Bug #57175
opencephadm: don't try to write client/os tuning files to offline hosts
0%
Description
if a host is known to be offline, we shouldn't continue to try handle os tuning profiles or client files on that host. This can actually cause an exception that will block further progress in the serve loop
2022-08-17T21:46:17.371392+0000 mgr.vm-00.eudebg [DBG] Running command: ls /etc/sysctl.d 2022-08-17T21:46:17.395290+0000 mgr.vm-00.eudebg [DBG] Running command: ls /etc/sysctl.d 2022-08-17T21:46:17.417827+0000 mgr.vm-00.eudebg [DBG] Running command: ls /etc/sysctl.d 2022-08-17T21:46:17.443274+0000 mgr.vm-00.eudebg [DBG] Opening connection to root@192.168.122.80 with ssh options '-F /tmp/cephadm-conf-f351v8jc -i /tmp/cephadm-identity-nxo5q57o' 2022-08-17T21:46:20.400567+0000 mgr.vm-00.eudebg [ERR] Can't communicate with remote host `192.168.122.80`, possibly because python3 is not installed there or you are missing NOPASSWD in sudoers. [Errno 113] Connect call failed ('192.168.122.80', 22) Traceback (most recent call last): File "/usr/share/ceph/mgr/cephadm/ssh.py", line 103, in redirect_log yield File "/usr/share/ceph/mgr/cephadm/ssh.py", line 82, in _remote_connection preferred_auth=['publickey'], options=ssh_options) File "/lib/python3.6/site-packages/asyncssh/connection.py", line 6804, in connect 'Opening SSH connection to') File "/lib/python3.6/site-packages/asyncssh/connection.py", line 299, in _connect local_addr=local_addr) File "/lib64/python3.6/asyncio/base_events.py", line 794, in create_connection raise exceptions[0] File "/lib64/python3.6/asyncio/base_events.py", line 781, in create_connection yield from self.sock_connect(sock, address) File "/lib64/python3.6/asyncio/selector_events.py", line 439, in sock_connect return (yield from fut) File "/lib64/python3.6/asyncio/selector_events.py", line 469, in _sock_connect_cb raise OSError(err, 'Connect call failed %s' % (address,)) OSError: [Errno 113] Connect call failed ('192.168.122.80', 22)

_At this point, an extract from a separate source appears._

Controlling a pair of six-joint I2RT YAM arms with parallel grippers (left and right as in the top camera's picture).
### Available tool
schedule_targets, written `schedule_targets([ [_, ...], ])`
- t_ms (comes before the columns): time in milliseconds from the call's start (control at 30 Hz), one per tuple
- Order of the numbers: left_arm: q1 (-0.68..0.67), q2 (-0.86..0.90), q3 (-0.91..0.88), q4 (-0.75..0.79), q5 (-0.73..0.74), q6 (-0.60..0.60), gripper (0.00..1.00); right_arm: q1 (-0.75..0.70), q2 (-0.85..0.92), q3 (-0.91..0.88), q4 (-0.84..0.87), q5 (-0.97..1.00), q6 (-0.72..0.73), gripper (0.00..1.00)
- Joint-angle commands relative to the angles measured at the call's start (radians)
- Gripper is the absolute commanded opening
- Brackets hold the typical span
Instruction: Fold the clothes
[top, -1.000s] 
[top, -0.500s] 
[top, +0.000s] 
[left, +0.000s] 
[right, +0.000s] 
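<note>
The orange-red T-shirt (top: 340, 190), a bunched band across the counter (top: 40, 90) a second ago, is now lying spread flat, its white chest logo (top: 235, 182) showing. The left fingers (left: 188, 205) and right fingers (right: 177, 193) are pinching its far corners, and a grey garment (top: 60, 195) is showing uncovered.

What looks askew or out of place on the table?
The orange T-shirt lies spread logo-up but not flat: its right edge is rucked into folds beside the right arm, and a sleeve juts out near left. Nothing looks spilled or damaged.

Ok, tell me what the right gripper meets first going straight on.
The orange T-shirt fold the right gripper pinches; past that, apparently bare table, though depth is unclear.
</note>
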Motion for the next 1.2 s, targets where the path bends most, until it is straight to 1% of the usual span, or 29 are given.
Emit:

Updated by Adam King over 1 year ago
- Status changed from In Progress to Pending Backport
Updated by Backport Bot over 1 year ago
- Copied to Backport #57377: quincy: cephadm: don't try to write client/os tuning files to offline hosts added
Updated by Adam King over 1 year ago
- Status changed from Pending Backport to Resolved
Updated by Laura Flores over 1 year ago
We tried upgrading the Gibba cluster to the quincy-release for 17.2.4 and experienced this issue, but with a drained host:
We noticed some issues with the monitor before upgrading (gibba004), so we drained the host and proceeded with the upgrade using these commands:
HISTORY:
998 ceph -s
999 ssh gibba004
1000 ping gibba004
1001 ceph -s
1002 ceph orch drain gibba004 --force
1003 ceph orch host drain gibba004 --force
1004 ceph -s
1005 ceph orch host rm gibba004 --force --offline
1006 ceph -s
1007 ssh gibba006
1008 ssh gibba008
1009 ceph -s
1010 top
1011 ceph -s
1012 ceph orch daemon rm mon.gibba004 --force
1013 ceph orch host drain gibba004 --force
1014 ceph -s
1015 ceph orch upgrade start --image quay.ceph.io/ceph-ci/ceph:6b3d60fd93a7222f1ca4ffabd5001bfab3f641f3
1016 ceph orch upgrade status
We saw the upgrade in progress:
[root@gibba001 ~]# ceph orch upgrade status
{
"target_image": "quay.ceph.io/ceph-ci/ceph:6b3d60fd93a7222f1ca4ffabd5001bfab3f641f3",
"in_progress": true,
"which": "Upgrading all daemon types on all hosts",
"services_complete": [],
"progress": "",
"message": ""
}
Every 2.0s: ceph -s gibba001: Mon Sep 19 21:32:14 2022
cluster:
id: f9d4cf6a-edcf-11ec-a96a-3cecef3d8fb8
health: HEALTH_WARN
6 failed cephadm daemon(s)
1 hosts fail cephadm check
services:
mon: 4 daemons, quorum gibba001,gibba002,gibba003,gibba005 (age 5m)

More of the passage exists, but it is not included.